3. Even while we are referring the subject matter of this petition for consideration of the Director General (Home Guards), we wish to observe that mere enrollment of a person as a Home Guard under 1947 Act does not guarantee him any right for being called up for duty because the scheme of 1947 Act clearly suggests that the deployment on duty of a Home Guard is not a matter of right, even though it is obligatory on the part of the members of the Force to report on duty whenever called upon to do so, as is clear from a reading of Sections 4, 5 and 10 and other related provisions of 1947 Act. We are further of the view, based on our reading and appreciation of the provisions of 1947 Act that the Home Guards' Organisation having been raised as a voluntary organisation for the purpose as enacted in 1947 Act, it cannot be ever said that it was raised to provide job opportunity or livelihood to the members of the Force. In fact, under the Scheme of the 1947 Act we fell that self employed or otherwise employed persons are supposed to join this organisation to render service voluntarily in the hour of need or at the call of the nation, or for the welfare of the society or the interest of the State. The nobel idea of raising an organisation like Home Guards is broad based and, therefore, it should be kept in mind that such an organisation is not created to provide job opportunity or employment avenues to its members.

He further submitted that the Home Guards are engaged and deputed as per the requirement, and against which they are paid a fixed honorarium.

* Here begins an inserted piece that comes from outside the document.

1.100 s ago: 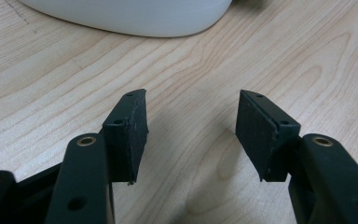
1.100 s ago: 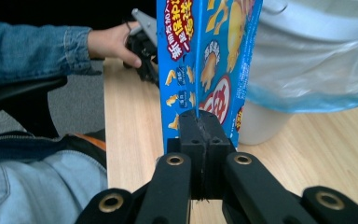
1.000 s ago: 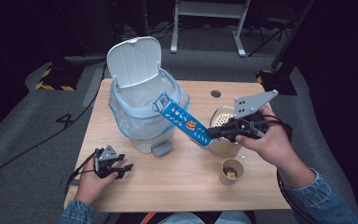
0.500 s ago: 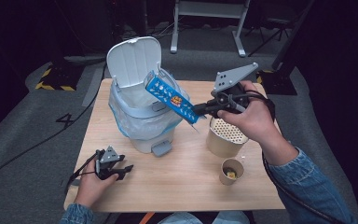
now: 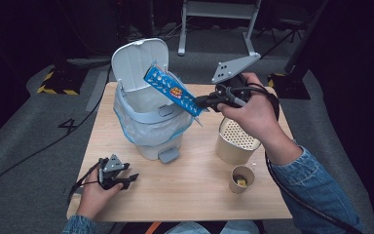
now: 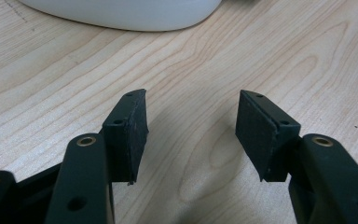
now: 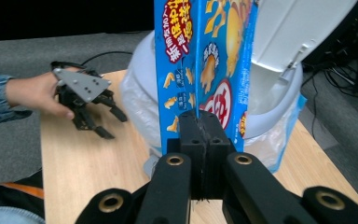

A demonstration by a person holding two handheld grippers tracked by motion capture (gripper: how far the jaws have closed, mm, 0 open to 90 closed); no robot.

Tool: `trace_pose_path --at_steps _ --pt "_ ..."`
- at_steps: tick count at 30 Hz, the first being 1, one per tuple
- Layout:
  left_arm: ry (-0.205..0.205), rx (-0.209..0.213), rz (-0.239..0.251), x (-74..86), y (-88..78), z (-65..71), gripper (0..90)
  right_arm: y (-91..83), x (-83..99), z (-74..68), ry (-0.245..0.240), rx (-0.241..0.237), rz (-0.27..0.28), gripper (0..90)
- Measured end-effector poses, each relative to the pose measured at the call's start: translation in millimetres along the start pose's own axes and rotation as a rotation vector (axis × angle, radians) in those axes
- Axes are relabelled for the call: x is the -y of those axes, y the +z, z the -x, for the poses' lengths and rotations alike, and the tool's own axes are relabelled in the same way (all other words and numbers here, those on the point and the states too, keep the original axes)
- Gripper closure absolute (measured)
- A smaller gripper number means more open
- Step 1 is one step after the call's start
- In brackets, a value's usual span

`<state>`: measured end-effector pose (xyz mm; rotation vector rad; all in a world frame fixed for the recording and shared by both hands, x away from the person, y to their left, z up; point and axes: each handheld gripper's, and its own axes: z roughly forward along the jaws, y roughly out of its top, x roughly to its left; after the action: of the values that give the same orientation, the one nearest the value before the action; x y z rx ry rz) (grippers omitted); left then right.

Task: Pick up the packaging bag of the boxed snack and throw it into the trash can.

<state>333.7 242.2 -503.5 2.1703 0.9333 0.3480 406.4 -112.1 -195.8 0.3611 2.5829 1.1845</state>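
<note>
The snack packet (image 5: 171, 90) is bright blue with yellow, red and white print. The bin (image 5: 146, 122) is pale grey-white, its liner edged blue. The desk (image 5: 195, 195) is light wood grain; the perforated cup (image 5: 236, 144) is tan.

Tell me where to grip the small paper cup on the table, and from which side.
Grip the small paper cup across its rim, coming straight down from above. It stands upright and open-topped with something yellowish inside, so a side approach risks tipping it. The perforated canister stands close behind it, so probably set the jaws left to right.
</note>
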Motion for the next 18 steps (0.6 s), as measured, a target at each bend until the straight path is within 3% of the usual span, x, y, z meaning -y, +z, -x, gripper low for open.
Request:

He also argued that the Home Guards may be called as public servant while discharging their duties but that cannot be a ground for regularisation. Regarding Annexure 7, he submitted that the State Government is not bound by such letter written by the District Commandant, as per his understanding.

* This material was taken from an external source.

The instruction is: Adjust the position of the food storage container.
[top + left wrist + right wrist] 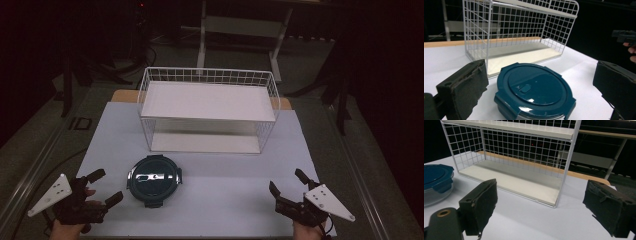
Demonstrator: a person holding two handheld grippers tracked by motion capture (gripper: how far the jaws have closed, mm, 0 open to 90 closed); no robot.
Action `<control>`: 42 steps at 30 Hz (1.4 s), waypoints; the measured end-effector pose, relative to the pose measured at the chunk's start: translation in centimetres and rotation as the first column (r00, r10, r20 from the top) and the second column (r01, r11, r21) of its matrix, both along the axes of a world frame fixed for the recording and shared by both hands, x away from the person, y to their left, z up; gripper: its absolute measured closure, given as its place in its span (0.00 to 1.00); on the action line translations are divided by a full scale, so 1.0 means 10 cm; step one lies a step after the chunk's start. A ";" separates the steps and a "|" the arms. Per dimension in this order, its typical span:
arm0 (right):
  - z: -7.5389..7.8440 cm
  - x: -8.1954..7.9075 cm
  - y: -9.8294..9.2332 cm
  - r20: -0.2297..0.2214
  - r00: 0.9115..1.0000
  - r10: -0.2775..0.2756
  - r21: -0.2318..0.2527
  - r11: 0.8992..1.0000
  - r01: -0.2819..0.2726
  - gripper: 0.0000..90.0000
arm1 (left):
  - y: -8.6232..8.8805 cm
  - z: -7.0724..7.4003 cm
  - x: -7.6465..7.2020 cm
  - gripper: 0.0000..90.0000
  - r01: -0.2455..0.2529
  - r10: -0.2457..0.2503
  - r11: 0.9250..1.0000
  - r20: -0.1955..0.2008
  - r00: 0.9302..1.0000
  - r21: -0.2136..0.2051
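Note:
A round food container with a dark teal clip-on lid (153,179) sits on the white table cover, front left of centre; it looks large in the left gripper view (535,93) and peeks in at the left edge of the right gripper view (436,182). My left gripper (104,187) is open just left of the container, with its jaws wide apart and nothing between them (541,92). At the front right my right gripper (286,181) is open too and holds nothing (549,207). It faces the wire rack.
A white wire rack with two shelves (207,111) stands at the middle back of the table (521,40) (511,152). The white cover (225,190) lies bare between the grippers. Dark floor and a white stand's legs (240,30) lie beyond the table.

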State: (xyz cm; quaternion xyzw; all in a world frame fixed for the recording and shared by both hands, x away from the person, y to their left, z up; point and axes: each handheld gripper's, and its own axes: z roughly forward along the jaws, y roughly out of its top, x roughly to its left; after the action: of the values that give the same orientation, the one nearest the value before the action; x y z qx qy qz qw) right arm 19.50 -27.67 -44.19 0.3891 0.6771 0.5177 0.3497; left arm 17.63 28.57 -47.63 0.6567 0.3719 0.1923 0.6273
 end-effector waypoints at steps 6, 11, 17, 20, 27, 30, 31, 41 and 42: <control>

Supporting the impugned order dated 4.2.2003 (Annexure 21) he submitted that as per the Home Guards Act, 1947 and the Home Guard Rules, 1953 read with the guidelines issued by the Ministry of Home, Government of India, the engagement as Home Guard is not for providing employment to the persons who volunteered their services as Home Guards. Sometimes, such engagement continues for a longer periods, as per the work, but that cannot be made the basis of claiming regularisation/absorption in Government Service. There is no such provision for regularisation/absorption on the ground of engagement for a long period. He lastly submitted that petitioners made interpolation in their service records and, therefore, they were withdrawn from their duty on 22/29.6.2001 under the orders of the Deputy Commandant General, Jharkhand (Annexures R-7/A and R-7/B.) but by suppressing these orders passed by the superior officer they made representations before the Divisional Commandant and got engaged on sympathetic ground after a year or so. However, when this suppression of fact came to light, they were withdrawn immediately, on or about July and September, 2002. State counsel also submitted that the petitioners suppressed all these facts from this Court also.

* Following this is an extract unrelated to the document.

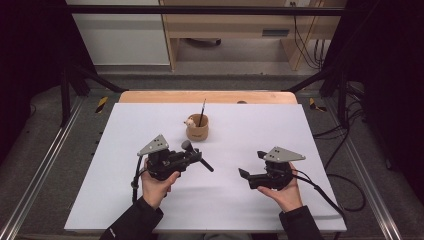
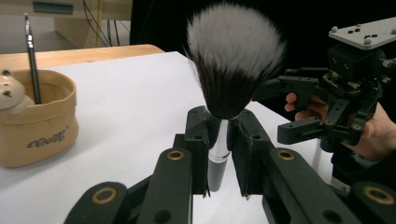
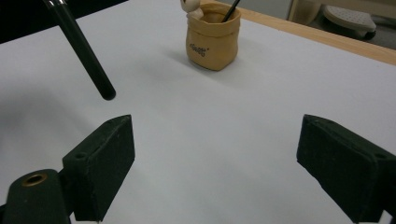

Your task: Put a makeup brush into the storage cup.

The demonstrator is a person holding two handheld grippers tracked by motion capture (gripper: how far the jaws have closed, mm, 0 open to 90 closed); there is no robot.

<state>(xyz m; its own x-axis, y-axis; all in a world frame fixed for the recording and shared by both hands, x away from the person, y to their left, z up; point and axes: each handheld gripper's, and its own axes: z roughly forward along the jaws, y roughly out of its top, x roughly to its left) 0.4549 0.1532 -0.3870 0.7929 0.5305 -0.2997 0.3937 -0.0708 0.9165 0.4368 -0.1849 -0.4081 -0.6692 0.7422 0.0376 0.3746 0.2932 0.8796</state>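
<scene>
Pinching the makeup brush (image 2: 233, 51) at its silver neck with the left claw (image 2: 223, 126), left of centre in the high view; fluffy head above the pads in the left gripper view, dark handle poking out the other side toward the middle of the frame. Spread wide and empty on the right claw (image 3: 222, 154), at lower right of centre in the high view, with only the white surface (image 1: 125, 200) between its pads.

Probably next: dropping the brush into the tan holder (image 1: 197, 129) at upper centre, well apart from both claws.

To do it well:
- Keep the pinch firm on the metal neck; smooth there, likely to slip or swivel.
- Swing the handle end down first, bristles up, before moving toward the upper centre.
- Line up over the holder's open mouth from above, not from the side; looks soft-walled and light, so likely to tip if nudged.
- Aim for the free part of the opening, away from the thin brush (image 1: 202, 111) leaning inside and the small pale figure (image 1: 189, 121) at the rim's left.
- Lower until the handle is well inside, and only then ease the pads apart.
- Hold the right claw near the holder's wall to steady it if needed, clear of the handle tip now at upper left in the right gripper view.
</scene>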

4. I find force in the submissions of learned State counsel. Annexures R-7/A and R-7/B shows that the petitioners were withdrawn from duty from 22.6.2001 for insubordination. In reply to the supplementary counter affidavit, petitioners did not dispute this fact. Petitioners suppressed the aforesaid orders and got themselves engaged after about a year. However, when these facts came to light, they were withdrawn. Petitioners further suppressed the said orders in this case. Thus the petitioners are guilty of suppression of material facts.

5. Further in the recent judgment of Constitution Bench in the case of Uma Devi (Supra), it has been held, inter alia, that no Court should direct any more regularisation, as the same is against the Law of Recruitment. The order of Birendra Kumar Pandey (Supra) and other orders/judgments, relied on by learned Counsel for the petitioners were passed prior to the recent Constitution Bench judgment of Uma Devi (Supra) .

6. I do not find any reason to interfere with the impugned order dated 4.2.2003 (Annexure 21). Accordingly, this writ petition is dismissed. However, no costs.